More data that no one will find interesting. So I redid the soil bulk density more or less following this guide with the materials I had on hand: https://www.nrcs.usda.gov/Internet/FSE_DOCUMENTS/nrcs142p2_050956.pdfg


I cut out some of the existing grass which was not deeply rooted (A) and scraped the surface to be flat, but not disturb it with a small masons trowel; so the soup can (B) didn't work so well as a core puller, but despite some deformation issues which were isolated toward the top, I think I got a decent core. I dug down around the core/can to get it out without disturbing the sample (C); then, using a knife I cut the bottom of flat with the soup can.

So, not perfect, but not so bad (maybe), after weighing and drying the soil, I ended up with a bulk density of 1.29 (g/cm^3). That's actually fairly close to my first test using the smaller cores which was 1.24 (g/cm^3).


----------



## Glen_Cove_5511 (Jun 13, 2020)

Enjoying this "exploration" @dwaugh. Very interesting and I appreciate you taking the time to document and post everything.


----------



## dwaugh (Aug 25, 2020)

@Glen_Cove_5511 I'm glad you are enjoying, you must be easy to entertain (like I am) 

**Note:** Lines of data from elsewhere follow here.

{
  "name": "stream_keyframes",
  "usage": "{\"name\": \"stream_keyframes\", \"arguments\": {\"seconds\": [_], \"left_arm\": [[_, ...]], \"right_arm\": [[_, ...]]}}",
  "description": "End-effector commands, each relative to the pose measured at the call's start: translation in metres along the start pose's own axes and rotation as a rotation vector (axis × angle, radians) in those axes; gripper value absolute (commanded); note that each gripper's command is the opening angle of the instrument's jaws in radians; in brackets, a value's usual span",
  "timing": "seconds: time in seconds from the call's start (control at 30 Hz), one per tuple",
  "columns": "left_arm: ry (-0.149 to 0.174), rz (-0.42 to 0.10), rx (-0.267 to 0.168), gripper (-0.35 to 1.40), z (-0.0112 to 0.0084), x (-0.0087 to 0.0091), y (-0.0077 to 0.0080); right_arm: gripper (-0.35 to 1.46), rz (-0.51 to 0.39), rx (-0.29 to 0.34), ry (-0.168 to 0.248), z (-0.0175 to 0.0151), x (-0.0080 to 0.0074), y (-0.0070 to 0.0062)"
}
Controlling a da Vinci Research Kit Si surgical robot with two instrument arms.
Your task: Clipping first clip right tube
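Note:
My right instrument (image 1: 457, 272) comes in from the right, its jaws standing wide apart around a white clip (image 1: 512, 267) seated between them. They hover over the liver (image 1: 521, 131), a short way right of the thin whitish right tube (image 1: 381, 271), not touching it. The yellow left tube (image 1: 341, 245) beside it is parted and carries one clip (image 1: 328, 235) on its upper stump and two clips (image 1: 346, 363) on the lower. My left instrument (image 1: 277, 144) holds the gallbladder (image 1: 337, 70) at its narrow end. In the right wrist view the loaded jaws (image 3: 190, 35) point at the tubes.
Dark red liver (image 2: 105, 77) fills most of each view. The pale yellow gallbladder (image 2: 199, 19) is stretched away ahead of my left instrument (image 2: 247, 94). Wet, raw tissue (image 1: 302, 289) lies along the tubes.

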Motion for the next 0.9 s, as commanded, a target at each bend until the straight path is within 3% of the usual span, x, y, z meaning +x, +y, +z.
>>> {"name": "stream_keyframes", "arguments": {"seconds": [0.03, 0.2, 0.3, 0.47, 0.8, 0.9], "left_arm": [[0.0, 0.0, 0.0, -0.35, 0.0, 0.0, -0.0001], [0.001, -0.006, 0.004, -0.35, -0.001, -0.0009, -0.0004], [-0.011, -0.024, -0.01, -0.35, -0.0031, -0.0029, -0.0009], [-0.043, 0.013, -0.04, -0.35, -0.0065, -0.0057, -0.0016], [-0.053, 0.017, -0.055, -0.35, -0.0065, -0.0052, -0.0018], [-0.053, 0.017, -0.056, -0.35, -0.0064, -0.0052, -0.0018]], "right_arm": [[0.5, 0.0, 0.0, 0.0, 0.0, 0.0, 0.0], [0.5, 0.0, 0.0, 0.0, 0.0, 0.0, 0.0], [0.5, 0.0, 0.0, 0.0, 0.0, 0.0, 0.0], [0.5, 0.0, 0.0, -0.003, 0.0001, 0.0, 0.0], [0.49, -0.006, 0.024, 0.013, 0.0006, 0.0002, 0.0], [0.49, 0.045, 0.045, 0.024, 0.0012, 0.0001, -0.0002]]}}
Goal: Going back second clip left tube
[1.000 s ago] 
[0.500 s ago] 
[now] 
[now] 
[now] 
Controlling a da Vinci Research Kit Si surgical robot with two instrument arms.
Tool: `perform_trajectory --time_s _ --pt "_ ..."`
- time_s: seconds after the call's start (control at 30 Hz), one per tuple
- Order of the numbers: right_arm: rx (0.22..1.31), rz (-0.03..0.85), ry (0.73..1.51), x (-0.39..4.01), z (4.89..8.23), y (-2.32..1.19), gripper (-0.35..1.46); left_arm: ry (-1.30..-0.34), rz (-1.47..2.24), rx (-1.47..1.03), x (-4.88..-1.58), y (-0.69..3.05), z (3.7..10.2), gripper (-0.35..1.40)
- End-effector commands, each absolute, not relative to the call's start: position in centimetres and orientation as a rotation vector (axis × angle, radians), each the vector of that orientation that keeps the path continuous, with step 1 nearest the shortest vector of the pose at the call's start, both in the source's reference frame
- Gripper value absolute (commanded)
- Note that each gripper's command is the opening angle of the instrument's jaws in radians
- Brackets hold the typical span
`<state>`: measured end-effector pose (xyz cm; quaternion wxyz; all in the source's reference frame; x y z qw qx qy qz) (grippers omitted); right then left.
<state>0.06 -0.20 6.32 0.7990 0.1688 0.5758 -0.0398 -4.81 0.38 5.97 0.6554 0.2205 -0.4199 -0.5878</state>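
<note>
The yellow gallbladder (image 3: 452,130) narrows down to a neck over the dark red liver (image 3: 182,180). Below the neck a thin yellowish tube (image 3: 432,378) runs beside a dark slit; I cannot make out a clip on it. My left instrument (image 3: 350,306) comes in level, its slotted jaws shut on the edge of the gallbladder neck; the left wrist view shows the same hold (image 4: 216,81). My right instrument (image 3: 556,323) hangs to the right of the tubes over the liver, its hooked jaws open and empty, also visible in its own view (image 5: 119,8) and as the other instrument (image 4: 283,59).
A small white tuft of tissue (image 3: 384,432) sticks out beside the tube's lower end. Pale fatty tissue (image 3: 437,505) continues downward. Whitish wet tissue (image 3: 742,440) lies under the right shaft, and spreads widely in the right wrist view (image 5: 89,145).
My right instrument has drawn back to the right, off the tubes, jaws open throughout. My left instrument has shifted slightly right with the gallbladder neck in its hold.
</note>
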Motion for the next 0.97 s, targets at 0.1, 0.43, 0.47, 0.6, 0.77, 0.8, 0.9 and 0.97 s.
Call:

Here are the water infiltration test results


NIST calibrated peanut can (A); Fill with water based on diameter of can so that 1 inch is added (463ml in this case) on top of plastic wrap (B), after that the plastic is pulled out and timer started; the can was pushed down about 2 inches, after the test, while trying to remove the can, all two inches of soil pulled up, it doesn't seem the roots go much deeper than 2 inches here (C); (D) would suggest some subtle layering, possibly alignment of clay particles?; the bottom of the hole shows two large worm holes, and some smaller ones (E) this may have been where the water was going...


Above are the results, for 3 sequential tests at each of the two location I tried out. Orange line shows results for the test showing in the images, blue line is a different location. Subjectively, the orange line with slower infiltration is in an area that is easy to penetrate with a screwdriver. Although it's possible, maybe likely, there is no significant difference between the two lines. These results seem reasonable.


----------



## dwaugh (Aug 25, 2020)

Who knew, but the local auto parts store sells tools for taking soil cores to test bulk density, as a bonus they have stainless steel models. I've pulled a few cores and am currently drying the soil.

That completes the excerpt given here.